Australia has earned the international community’s respect — and got China’s attention — with our highly visible resistance to Beijing’s bullying tactics.
Perhaps we should use our collective voice to dampen China’s enthusiasm for annexing Taiwan with some pragmatic reminders to President Xi – emphasising what no doubt keeps President Xi and his entire military and security apparatus awake at night. It could take the form of a brief but pointed article in some internationally respected journal (like, say, The Spectator Australia).
So China invades Taiwan. It’s a big, bloody job — even without international intervention. The 25 million democratically governed Taiwanese do not have welcome mats out. The invasion force has to overcome well-armed and trained defence forces, arrest all members of parliament, secure all arms depots, take control of transport, communication and broadcast facilities, take control of police weapons and fill the streets with military to control the well funded (and no doubt well prepared) resistance.
Simultaneously, the invaders face the massive task of locking down and ‘re-educating’ all the institutions and departments. Every bureaucrat is a potential covert agent, ready — nay, keen — to sabotage the invader. (Ask Donald Trump about the Deep State.)
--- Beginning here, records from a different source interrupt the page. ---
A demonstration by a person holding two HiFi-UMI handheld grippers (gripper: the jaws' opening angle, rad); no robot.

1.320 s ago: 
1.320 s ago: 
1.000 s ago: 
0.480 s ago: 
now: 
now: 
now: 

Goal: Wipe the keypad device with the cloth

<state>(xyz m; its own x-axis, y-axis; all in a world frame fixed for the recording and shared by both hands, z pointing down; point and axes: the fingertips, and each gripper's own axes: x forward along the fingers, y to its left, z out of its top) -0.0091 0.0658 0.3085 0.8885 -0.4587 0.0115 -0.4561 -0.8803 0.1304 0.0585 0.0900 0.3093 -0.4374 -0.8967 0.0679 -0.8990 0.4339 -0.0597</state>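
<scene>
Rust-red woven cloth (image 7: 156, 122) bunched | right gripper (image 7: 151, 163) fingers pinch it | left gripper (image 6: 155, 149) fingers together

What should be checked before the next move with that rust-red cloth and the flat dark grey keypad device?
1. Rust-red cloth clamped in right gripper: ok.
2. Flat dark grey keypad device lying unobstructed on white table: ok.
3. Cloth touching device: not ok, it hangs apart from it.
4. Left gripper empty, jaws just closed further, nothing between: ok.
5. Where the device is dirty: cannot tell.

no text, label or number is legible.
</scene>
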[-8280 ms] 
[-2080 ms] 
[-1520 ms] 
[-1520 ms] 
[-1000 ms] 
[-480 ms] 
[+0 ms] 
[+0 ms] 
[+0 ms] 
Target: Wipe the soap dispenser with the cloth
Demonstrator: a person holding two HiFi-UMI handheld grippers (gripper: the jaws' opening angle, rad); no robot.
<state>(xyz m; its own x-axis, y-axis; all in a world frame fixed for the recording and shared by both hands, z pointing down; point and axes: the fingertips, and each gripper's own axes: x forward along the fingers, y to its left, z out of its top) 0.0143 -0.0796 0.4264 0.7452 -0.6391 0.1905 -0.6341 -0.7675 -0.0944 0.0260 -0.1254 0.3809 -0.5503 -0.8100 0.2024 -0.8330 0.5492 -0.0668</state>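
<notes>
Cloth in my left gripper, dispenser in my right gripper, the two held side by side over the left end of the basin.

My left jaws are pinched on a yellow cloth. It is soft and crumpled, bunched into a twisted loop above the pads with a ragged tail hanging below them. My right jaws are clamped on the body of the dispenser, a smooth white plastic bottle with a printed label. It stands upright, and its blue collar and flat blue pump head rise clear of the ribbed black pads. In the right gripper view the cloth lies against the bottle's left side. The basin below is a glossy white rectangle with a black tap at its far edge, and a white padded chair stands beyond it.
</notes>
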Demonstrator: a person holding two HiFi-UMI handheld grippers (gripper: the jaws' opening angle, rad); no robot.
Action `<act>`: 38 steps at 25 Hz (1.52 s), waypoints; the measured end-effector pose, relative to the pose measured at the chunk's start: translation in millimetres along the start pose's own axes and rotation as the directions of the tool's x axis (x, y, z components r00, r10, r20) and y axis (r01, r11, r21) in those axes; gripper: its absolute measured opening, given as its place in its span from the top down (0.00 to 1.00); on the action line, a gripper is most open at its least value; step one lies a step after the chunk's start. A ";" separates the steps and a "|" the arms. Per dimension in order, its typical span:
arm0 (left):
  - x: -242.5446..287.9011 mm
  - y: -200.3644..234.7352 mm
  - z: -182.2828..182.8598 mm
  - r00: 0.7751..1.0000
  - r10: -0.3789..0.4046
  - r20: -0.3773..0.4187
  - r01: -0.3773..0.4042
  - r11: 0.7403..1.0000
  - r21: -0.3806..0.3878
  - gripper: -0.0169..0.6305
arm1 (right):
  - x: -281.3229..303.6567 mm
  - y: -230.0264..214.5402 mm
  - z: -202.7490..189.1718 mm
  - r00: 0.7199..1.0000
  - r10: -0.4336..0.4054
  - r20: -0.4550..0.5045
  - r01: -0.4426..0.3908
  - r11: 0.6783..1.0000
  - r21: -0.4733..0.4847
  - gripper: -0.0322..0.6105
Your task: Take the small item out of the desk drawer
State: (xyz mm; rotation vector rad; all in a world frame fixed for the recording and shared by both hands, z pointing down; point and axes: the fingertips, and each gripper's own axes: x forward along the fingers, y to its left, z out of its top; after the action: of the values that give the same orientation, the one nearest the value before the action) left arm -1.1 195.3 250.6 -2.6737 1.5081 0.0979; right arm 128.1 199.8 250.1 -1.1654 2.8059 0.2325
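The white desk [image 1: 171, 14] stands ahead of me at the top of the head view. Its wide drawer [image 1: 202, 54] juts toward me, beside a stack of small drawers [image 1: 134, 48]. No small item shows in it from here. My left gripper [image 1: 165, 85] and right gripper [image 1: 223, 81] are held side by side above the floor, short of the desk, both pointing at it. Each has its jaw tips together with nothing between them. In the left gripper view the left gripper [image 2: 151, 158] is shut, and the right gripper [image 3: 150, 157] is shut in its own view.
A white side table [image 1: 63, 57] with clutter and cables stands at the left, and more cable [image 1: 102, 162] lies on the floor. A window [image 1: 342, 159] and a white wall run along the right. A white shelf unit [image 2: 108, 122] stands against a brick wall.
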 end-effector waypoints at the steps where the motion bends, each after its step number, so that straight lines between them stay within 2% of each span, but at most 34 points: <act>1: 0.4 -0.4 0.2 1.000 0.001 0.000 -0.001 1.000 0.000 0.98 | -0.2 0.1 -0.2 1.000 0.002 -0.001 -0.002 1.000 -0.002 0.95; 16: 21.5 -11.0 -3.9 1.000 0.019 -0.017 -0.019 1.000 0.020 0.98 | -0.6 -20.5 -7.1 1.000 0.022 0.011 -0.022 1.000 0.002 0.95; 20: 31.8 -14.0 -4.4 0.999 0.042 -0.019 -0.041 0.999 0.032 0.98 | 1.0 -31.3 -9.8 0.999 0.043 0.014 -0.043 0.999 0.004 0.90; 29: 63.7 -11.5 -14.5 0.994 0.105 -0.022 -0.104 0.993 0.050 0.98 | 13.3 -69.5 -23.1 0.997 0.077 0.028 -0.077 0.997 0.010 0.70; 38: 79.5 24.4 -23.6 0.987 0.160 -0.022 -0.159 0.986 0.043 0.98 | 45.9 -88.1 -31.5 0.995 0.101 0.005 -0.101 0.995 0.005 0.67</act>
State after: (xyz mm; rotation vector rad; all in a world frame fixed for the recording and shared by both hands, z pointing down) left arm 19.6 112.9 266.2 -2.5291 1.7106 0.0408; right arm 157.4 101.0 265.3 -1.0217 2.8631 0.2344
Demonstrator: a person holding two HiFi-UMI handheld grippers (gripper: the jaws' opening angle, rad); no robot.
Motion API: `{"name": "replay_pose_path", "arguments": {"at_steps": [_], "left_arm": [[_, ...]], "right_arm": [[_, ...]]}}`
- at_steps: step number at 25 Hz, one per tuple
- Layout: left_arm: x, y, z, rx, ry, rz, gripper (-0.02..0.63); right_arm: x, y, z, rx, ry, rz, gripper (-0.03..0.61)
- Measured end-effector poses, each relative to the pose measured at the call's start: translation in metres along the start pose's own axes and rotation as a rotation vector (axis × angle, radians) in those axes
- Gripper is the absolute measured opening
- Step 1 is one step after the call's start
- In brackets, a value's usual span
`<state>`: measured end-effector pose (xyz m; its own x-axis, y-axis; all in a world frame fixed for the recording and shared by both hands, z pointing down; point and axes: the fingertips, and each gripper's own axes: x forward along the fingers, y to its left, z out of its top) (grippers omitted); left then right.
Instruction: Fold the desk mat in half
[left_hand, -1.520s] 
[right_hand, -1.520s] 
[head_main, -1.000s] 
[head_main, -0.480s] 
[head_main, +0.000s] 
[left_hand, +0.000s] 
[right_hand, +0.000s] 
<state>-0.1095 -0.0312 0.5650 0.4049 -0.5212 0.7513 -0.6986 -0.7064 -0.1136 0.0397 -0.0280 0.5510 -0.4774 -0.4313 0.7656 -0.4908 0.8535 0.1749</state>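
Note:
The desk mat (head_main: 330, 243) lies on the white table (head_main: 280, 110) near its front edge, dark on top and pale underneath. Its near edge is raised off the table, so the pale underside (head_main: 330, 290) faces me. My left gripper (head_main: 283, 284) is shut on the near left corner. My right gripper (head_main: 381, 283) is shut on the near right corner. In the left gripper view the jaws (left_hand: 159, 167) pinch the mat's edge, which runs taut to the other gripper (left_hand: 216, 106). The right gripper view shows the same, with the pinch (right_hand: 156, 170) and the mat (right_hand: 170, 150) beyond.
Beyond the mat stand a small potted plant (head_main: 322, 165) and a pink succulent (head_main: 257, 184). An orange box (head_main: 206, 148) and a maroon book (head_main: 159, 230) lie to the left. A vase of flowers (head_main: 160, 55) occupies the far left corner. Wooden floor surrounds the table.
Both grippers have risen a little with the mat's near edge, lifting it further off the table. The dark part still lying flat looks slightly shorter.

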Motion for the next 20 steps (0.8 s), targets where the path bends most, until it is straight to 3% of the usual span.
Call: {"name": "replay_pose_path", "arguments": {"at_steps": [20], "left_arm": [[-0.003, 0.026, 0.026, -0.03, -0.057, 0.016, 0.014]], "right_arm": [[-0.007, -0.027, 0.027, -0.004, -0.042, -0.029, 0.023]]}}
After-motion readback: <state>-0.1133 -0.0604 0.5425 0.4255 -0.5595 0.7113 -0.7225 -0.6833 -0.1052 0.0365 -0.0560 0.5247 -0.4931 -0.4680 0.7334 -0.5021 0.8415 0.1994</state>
The vast resources required to repair the medical and physical war damage and maintain a stranglehold on an occupied Taiwan would be highly challenging. It’s not like Hong Kong, population 7.5 million. Apart from the difference in population, Hong Kong was politically — if illegally –‘assimilated’, not invaded by military force.
The population remains a determined, energised and innovative enemy. Guerrilla warfare is exceedingly difficult to subdue by conventional force, as history has shown. An occupied Taiwan would be a bigger, permanent thorn in China’s side than an independent, democratic one is.
For China, hovering threateningly over Taiwan has some strategic value; occupation becomes a strategic liability. But national pride urges them on towards Taiwan. Pride, Mr Xi, can be a dangerous and damaging weakness.